As hard as it is to convince a 4-year-old that she doesn’t need a bandaid, it’s equally as hard to convince a 6-year-old that the bandaids can’t stay on forever. Kids are more afraid of the pain of taking a bandaid off than they are of the actually injury that required the bandaid in the first place. I think the tougher bandaids are made to last because kids want to keep them on for six months. When I was a kid, my parents told me the bandaid needed to come off so my wound could breathe. I can’t speak to the validity of that, but it worked on me, so I just keep trying it with my kids. Our kids would prefer their cuts suffocate.

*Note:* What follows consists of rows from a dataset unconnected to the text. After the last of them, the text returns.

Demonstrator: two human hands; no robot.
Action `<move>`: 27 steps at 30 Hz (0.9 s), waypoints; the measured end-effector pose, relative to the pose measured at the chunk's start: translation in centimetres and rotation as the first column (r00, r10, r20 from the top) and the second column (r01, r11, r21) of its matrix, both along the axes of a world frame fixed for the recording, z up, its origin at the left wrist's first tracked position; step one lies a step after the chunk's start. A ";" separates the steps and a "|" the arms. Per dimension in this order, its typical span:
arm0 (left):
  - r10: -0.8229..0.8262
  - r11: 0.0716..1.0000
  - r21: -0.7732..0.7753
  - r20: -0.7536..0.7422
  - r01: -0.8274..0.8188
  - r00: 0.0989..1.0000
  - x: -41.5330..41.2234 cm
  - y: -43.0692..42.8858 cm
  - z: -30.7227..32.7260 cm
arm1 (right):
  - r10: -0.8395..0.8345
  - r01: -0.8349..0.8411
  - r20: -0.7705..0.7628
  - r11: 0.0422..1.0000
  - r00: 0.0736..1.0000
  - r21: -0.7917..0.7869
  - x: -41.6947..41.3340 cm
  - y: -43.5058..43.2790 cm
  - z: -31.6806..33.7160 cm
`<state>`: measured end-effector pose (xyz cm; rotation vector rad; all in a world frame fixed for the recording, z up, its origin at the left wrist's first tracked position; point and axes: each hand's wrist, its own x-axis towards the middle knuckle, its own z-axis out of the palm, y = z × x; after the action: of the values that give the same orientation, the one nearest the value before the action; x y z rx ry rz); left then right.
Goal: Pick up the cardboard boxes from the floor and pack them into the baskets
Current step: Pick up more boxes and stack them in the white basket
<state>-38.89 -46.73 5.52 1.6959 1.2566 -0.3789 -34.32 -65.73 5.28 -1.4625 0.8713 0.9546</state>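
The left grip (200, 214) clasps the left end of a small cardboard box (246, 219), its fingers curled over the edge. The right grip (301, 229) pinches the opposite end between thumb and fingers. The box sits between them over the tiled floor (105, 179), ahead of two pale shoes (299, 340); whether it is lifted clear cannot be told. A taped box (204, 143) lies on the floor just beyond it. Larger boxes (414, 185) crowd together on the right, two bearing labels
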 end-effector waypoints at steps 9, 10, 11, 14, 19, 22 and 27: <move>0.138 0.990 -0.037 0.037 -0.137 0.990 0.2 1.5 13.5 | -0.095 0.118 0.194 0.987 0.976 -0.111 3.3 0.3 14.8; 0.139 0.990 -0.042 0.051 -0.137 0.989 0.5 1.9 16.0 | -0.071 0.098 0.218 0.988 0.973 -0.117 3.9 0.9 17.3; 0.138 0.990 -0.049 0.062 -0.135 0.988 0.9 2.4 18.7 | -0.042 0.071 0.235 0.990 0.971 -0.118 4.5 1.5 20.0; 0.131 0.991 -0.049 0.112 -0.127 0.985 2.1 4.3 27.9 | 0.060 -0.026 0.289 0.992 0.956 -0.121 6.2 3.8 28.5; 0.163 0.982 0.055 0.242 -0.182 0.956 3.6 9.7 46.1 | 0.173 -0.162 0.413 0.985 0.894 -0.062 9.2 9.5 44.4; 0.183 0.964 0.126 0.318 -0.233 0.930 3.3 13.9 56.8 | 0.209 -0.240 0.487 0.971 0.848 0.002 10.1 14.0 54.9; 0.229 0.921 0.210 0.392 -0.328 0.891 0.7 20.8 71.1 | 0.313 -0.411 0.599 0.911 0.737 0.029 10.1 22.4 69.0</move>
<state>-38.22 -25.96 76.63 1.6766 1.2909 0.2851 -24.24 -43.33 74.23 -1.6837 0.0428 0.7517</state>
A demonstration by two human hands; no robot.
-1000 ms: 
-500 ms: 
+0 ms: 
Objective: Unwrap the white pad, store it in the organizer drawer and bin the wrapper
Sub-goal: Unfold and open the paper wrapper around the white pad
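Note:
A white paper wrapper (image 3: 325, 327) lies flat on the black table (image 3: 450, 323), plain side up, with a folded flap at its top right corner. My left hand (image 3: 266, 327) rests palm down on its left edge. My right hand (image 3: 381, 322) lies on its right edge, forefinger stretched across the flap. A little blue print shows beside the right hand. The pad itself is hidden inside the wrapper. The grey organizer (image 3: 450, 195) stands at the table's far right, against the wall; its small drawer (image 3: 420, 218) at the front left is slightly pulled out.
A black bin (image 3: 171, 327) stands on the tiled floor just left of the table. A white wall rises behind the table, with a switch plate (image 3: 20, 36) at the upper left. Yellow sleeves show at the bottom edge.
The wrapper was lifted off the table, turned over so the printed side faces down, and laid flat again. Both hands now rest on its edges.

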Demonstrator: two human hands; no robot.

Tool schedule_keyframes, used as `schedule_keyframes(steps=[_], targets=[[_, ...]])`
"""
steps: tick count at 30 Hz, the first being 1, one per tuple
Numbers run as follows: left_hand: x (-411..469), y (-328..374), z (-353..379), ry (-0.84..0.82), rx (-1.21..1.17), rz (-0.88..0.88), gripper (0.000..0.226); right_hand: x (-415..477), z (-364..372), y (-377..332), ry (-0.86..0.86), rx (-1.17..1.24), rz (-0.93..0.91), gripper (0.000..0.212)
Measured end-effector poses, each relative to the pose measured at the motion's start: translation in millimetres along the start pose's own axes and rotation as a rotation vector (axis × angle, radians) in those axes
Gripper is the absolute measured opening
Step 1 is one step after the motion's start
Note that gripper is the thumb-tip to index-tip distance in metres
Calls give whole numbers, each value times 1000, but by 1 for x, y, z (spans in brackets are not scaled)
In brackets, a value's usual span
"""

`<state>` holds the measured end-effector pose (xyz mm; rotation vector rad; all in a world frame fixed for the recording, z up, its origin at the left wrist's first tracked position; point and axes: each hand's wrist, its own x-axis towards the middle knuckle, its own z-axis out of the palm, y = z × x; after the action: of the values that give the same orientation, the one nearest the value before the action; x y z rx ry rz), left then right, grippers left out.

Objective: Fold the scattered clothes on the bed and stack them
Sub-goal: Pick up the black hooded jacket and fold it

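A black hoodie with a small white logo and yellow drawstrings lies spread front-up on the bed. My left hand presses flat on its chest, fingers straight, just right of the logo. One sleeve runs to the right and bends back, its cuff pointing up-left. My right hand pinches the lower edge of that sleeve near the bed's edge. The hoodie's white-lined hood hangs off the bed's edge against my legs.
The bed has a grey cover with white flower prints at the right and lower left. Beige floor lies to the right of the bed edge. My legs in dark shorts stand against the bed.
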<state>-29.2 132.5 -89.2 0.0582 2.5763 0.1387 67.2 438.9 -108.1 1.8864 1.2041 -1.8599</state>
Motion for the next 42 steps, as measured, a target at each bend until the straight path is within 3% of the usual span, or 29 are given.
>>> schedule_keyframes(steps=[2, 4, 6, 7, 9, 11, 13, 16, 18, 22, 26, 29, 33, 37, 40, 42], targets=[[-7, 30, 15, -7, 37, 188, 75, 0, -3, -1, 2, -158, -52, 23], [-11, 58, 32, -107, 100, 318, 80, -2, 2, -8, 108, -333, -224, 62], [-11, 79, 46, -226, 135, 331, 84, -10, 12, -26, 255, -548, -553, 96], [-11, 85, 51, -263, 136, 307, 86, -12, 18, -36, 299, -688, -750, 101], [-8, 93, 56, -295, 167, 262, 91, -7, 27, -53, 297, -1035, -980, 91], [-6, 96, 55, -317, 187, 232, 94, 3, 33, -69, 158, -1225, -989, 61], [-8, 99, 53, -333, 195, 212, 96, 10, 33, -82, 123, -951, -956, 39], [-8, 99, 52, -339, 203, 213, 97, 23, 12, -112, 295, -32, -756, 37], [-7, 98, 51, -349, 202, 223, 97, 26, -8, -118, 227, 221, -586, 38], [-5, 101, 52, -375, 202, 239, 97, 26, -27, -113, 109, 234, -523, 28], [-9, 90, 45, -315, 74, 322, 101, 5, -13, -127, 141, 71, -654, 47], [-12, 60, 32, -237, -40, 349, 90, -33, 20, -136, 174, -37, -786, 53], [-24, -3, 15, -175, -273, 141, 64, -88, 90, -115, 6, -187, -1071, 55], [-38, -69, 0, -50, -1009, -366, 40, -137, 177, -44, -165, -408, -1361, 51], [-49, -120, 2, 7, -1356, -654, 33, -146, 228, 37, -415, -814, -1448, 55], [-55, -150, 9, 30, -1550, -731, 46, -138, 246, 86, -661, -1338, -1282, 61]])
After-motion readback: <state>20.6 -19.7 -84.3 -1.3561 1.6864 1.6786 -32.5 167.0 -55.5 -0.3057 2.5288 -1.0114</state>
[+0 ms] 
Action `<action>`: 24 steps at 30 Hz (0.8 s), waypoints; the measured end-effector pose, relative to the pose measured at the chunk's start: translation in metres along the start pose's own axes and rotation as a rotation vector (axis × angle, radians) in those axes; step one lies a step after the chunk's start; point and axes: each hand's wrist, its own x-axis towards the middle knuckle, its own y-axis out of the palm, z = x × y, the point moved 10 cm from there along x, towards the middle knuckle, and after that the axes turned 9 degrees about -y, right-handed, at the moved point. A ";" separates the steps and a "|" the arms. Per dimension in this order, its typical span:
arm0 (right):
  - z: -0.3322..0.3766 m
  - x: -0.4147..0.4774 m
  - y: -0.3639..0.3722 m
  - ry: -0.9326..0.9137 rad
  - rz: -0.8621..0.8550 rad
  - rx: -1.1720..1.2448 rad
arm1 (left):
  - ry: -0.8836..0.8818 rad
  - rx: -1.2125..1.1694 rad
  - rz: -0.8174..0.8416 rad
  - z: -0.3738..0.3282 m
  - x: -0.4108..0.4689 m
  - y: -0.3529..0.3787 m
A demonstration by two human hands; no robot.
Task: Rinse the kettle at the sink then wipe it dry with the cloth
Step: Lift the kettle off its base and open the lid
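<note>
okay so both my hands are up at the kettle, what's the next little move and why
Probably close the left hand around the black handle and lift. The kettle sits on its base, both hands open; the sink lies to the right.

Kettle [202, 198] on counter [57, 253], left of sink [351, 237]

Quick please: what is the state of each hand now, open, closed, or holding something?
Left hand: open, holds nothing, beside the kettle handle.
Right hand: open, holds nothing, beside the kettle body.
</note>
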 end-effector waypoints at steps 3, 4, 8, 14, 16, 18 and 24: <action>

The baby (age 1) isn’t into the bandaid game yet, but I know his day is coming. For now, his joy is finding a used bandaid that has “jumped off” the hand of one of his siblings. For him, he actually thinks the bandaid is candy. Since bandaids can be found stuck to the carpet, chairs, or wall, it’s basically like an Easter egg hunt to him. Unlike a true Easter egg hunt, though, Jen and I don’t know when the eggs are being hidden or where. And that…makes the quiver a bit chaotic.